Stored items:
================

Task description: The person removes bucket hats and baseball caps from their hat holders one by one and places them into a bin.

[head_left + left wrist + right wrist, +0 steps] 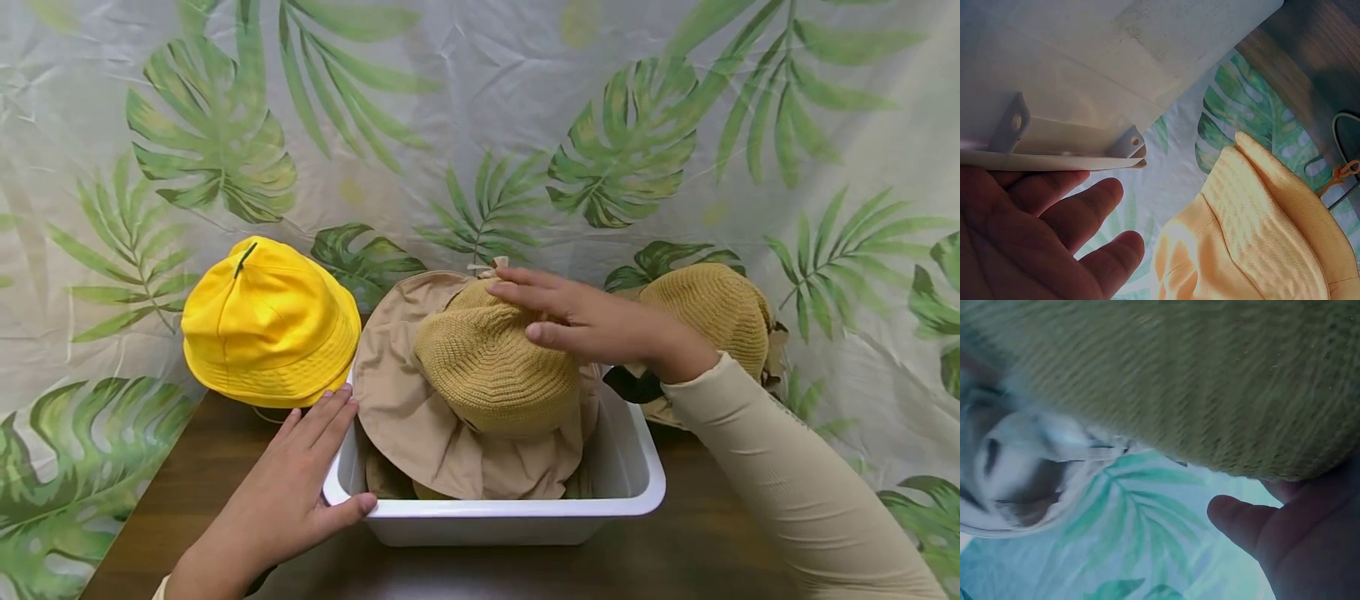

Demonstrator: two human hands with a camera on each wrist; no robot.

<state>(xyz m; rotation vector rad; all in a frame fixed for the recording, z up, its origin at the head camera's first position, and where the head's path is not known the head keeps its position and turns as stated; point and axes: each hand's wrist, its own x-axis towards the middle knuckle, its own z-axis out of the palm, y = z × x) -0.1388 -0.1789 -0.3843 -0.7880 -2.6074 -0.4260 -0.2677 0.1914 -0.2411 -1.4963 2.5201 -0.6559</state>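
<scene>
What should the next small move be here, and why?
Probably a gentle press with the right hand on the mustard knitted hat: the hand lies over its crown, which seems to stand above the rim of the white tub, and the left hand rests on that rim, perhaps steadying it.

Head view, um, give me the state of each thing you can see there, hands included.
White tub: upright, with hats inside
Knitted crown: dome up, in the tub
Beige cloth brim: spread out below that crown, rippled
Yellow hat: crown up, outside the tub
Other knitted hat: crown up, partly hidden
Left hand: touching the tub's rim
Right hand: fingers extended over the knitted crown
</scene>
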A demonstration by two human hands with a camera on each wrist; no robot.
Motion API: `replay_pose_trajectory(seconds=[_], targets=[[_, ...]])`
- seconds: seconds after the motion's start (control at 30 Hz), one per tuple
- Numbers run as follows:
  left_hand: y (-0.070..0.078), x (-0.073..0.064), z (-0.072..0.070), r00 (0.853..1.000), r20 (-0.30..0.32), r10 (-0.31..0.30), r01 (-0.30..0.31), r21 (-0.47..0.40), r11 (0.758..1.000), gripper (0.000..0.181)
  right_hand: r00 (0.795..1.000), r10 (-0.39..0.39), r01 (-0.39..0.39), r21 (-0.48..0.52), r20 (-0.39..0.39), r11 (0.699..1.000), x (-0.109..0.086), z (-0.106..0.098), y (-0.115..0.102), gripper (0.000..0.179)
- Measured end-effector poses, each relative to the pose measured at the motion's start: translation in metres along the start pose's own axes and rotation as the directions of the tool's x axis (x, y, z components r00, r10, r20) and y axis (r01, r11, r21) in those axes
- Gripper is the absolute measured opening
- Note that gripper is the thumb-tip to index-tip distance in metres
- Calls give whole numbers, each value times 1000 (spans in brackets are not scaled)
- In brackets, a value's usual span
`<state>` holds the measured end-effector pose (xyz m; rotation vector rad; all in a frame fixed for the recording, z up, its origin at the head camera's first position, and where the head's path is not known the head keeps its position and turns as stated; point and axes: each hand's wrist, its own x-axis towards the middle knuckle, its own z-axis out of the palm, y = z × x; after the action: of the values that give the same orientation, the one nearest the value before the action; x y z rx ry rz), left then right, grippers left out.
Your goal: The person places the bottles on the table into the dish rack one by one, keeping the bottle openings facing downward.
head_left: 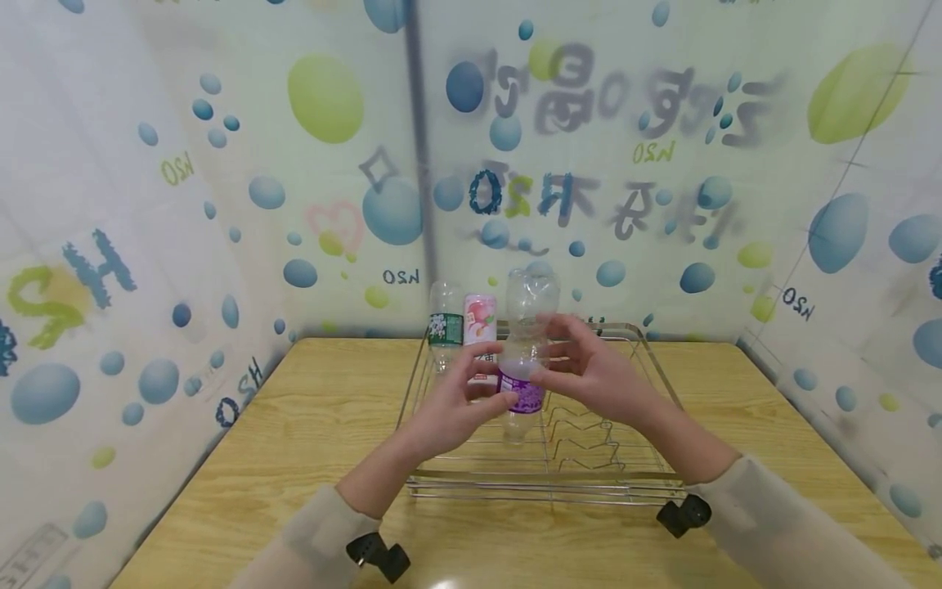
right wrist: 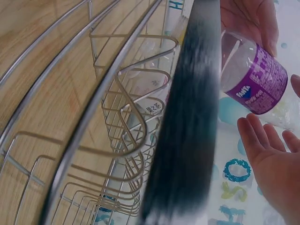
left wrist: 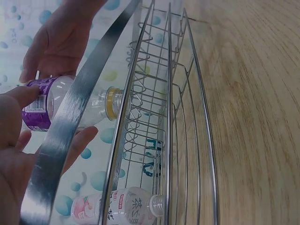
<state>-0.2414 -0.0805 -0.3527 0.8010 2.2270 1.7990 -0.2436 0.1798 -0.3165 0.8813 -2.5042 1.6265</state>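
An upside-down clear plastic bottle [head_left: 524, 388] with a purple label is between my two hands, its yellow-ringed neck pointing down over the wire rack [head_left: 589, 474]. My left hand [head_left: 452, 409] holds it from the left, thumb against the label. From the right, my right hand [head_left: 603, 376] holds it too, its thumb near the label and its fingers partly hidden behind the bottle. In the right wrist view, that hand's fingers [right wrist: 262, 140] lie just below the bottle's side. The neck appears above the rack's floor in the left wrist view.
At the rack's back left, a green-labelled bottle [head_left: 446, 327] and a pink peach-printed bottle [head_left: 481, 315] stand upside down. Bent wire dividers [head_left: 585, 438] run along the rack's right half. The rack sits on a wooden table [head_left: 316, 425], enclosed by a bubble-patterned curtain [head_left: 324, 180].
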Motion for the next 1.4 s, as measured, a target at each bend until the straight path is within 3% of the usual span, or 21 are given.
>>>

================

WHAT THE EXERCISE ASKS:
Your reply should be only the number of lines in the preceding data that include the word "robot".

REPLY:
2